The Cellular Signaling and Regulatory Systems (CSRS) Study Section reviews applications that focus on a fundamental understanding of molecular mechanisms underlying cellular signaling, information processing, homeostasis, and physiology. A distinguishing characteristic of these applications is an emphasis on pharmacological, physiological, and cell biology studies of cell surface receptors including G-protein coupled receptors (GPCRs), ion channel receptors, and enzyme-linked receptors and their regulation, signaling pathways and networks and the coordination of processes, including those regulating cell growth, proliferation, differentiation, and death. Proposed investigations will typically include cell biological, molecular, biochemical, and morphologic approaches and employing various model systems including but not limited to different cell types, yeast, flies, worms, frogs, plants, cultured cells, and mice.

Review Dates

Membership Panel

The membership panel is a list of chartered members only.

Topics


  • Signaling pathways and regulatory mechanisms that ensure cell cycle progression, genome stability, DNA replication, transcription, mitosis, and meiosis.
  • Signaling pathways and regulatory mechanisms that ensure cellular homeostasis by controlling cellular stress, transformation, cell metabolism, circadian rhythms and circadian clock networks, growth, proliferation, survival, programmed cell death, and regulatory pathways employing ubiquitination and proteolysis.
  • Integrin signaling in response to the extracellular matrix (ECM) including cellular shape, mobility, and progression through the cell cycle. Flow of extracellular signals between cell types and populations; paracrine and juxtacrine factors in cell-cell communication, mechanotransduction mechanisms including force-induces signal transduction between cell and matrix.
  • Basic signaling mechanisms that regulate immune responses and tumorigenesis. Carbohydrates and proteoglycans in immune signaling.
  • Proteomics and metabolic approaches to understanding interactions and regulation of signaling pathways and networks.
  • Cellular mechanisms of signal transduction and associated signaling molecules, including G-proteins and other enzymatic effectors; cyclic nucleotides, bioactive lipids, and Ca2+; Intracellular calcium storage, homeostasis, and buffering; kinases, phosphatases, phospholipases associated with signal transduction mechanisms; neuromodulators and sensory transducer molecules studied in various cell types including neurons, glia, muscle, and excitable cells.
  • Regulatory mechanisms including scaffolding, selective proteolysis and regulators of G-protein signaling (RGS) proteins, receptor activation and modulation by interacting proteins and allosteric modulators; signal transduction cascades, and post-translational modifications of proteins, channels, receptors, transporters, and their role in signal transduction.
  • Pharmacological, and physiological studies of cell surface and intracellular receptors including G protein coupled receptors (GPCRs), ion channels, hormone receptors, pumps, and transporters.
  • Signaling molecules associated with signal transduction in various cell types, including neuromodulators and sensory transducers in neurons, glia, muscle, and excitable cells

Shared Interests and Overlaps

There are shared interests in ubiquitination, autophagy, and post-translational modifications with Cell Structure and Function-1 (CSF-1). Applications that emphasize studying mechanisms underlying programmed cell death (including autophagy) and cell survival are reviewed in CSRS. Applications that emphasize cellular mechanisms of autophagy in the context of misfolded or aggregated proteins, or removal of damaged organelle are reviewed in CSF-1. Applications that emphasize role of ubiquitination in cell regulation are reviewed in CSRS. Applications that emphasize ubiquitination mechanisms as post-translational protein modification and a role in protein-trafficking, protein degradation, and proteostasis are reviewed in CSF-1.

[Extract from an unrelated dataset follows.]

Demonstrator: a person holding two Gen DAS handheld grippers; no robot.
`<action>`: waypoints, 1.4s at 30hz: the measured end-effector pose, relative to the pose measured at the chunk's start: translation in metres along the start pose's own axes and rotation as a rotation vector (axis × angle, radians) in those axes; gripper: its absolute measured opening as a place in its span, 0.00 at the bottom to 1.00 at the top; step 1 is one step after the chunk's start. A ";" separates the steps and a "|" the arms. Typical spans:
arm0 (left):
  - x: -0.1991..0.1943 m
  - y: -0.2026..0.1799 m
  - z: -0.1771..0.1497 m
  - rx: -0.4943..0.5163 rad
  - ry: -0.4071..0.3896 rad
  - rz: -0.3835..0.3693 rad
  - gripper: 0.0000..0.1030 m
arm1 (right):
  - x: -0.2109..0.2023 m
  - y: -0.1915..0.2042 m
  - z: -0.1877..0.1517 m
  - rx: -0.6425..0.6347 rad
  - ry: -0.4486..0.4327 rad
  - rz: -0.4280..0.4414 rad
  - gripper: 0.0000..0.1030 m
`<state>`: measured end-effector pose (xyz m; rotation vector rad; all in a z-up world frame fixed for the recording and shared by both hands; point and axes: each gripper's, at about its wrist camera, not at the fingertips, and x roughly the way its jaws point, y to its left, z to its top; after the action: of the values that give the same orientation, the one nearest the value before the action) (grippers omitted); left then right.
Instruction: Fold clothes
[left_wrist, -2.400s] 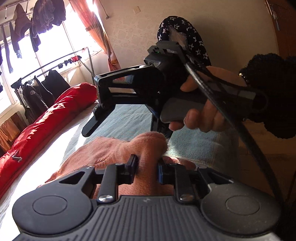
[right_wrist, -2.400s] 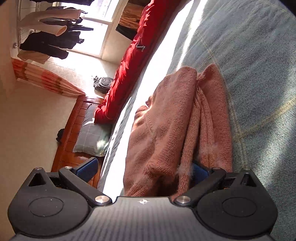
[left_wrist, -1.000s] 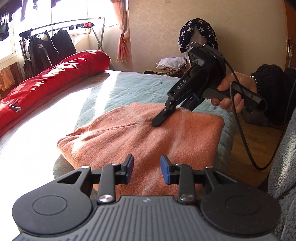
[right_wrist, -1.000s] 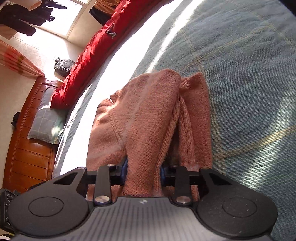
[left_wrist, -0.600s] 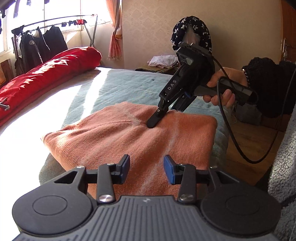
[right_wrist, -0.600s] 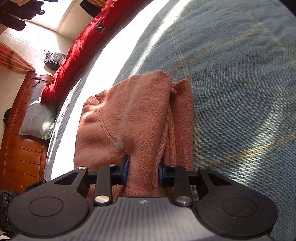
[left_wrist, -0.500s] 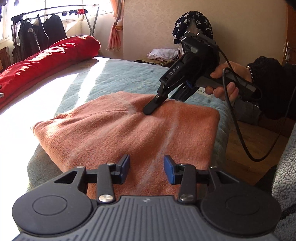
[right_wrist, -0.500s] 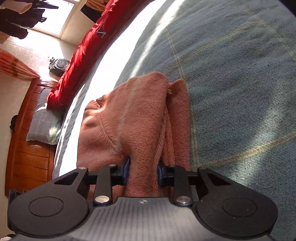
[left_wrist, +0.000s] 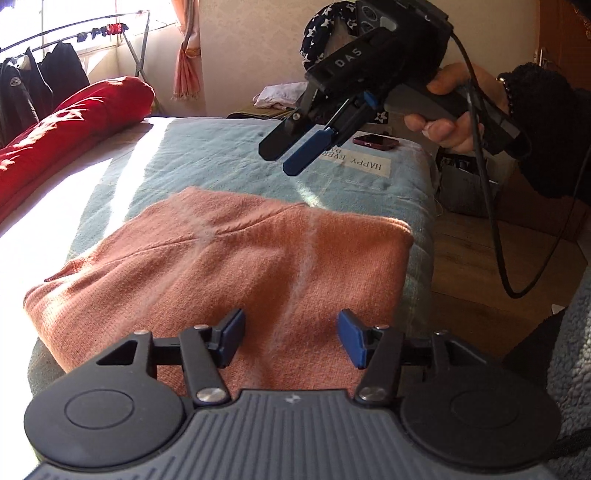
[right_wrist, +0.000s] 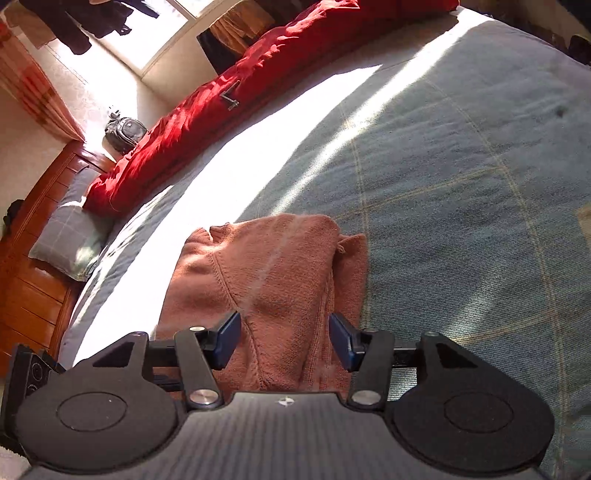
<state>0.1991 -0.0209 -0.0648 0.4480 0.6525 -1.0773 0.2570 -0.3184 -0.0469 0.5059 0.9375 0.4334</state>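
The left gripper (left_wrist: 291, 339), jaws opening and empty, is poised low over the near edge of the folded salmon sweater (left_wrist: 236, 266), which lies flat on the blue bedspread (left_wrist: 229, 155). Release is best completed with a clean withdrawal, so no knit snags. Beyond, the right gripper (left_wrist: 284, 155) is raised clear, its jaws likewise opening, empty

Someone's bedroom at home: a bed (right_wrist: 461, 177) with a blue cover, a pillow (right_wrist: 66, 236) against a wooden headboard (right_wrist: 33, 266), a red duvet (left_wrist: 62, 129) rolled along one side, clothes on a drying rack (left_wrist: 44, 74) by the sunny window, curtain (left_wrist: 186, 62).
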 end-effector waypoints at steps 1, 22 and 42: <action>-0.005 0.002 -0.001 0.004 0.005 0.012 0.54 | -0.005 0.012 -0.002 -0.042 -0.002 0.022 0.74; -0.037 0.071 -0.007 -0.161 -0.029 -0.042 0.57 | 0.014 0.065 -0.063 -0.462 0.155 0.033 0.92; 0.058 0.188 0.050 -0.632 0.083 0.089 0.54 | 0.059 0.062 -0.049 -0.620 0.090 -0.050 1.00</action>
<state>0.4016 -0.0130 -0.0631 -0.0275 0.9909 -0.7185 0.2384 -0.2247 -0.0731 -0.1017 0.8451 0.6726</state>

There are shared interests in cell division (mitosis and meiosis) with CSF-1. Applications that emphasize regulation of cell division such as cell cycle and checkpoints are reviewed in CSRS. Applications that emphasize dynamics of cellular structures in mechanism involved in cell division are reviewed in CSF-1.

There are shared interests in basic cellular processes such as cell proliferation and senescence, cell death, genomic stability, DNA replication and repair with Cellular Mechanisms of Aging and Development (CMAD). Applications about basic science of these process are reviewed in CSRS. Applications that emphasize involvement of these processes in aging as the focus are reviewed in CMAD.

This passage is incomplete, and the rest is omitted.